> Task item: In the listing below, please print the line that contains "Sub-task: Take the" and every line that follows it, exactly.

--

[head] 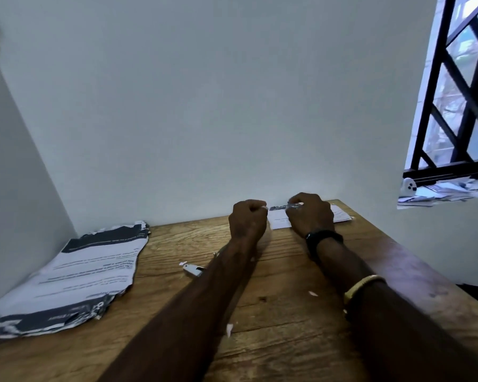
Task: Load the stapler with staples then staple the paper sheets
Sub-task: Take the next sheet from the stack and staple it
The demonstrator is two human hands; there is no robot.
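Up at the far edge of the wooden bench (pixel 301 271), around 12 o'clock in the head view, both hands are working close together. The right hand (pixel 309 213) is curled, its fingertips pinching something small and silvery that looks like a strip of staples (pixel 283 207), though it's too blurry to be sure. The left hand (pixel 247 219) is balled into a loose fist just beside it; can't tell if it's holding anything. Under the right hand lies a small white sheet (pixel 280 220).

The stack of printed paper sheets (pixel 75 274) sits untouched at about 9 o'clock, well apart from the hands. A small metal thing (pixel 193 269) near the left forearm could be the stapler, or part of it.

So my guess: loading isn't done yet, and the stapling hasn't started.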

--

> Task response:
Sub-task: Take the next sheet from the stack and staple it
The demonstrator is two human hands; there is no robot.
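Up at the far edge of the wooden bench (pixel 301 271), around 12 o'clock in the head view, both hands are working close together. The right hand (pixel 309 213) is curled, its fingertips pinching something small and silvery that looks like a strip of staples (pixel 283 207), though it's too blurry to be sure. The left hand (pixel 247 219) is balled into a loose fist just beside it; can't tell if it's holding anything. Under the right hand lies a small white sheet (pixel 280 220).

The stack of printed paper sheets (pixel 75 274) sits untouched at about 9 o'clock, well apart from the hands. A small metal thing (pixel 193 269) near the left forearm could be the stapler, or part of it.

So my guess: loading isn't done yet, and the stapling hasn't started.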

Nothing more remains in this exercise.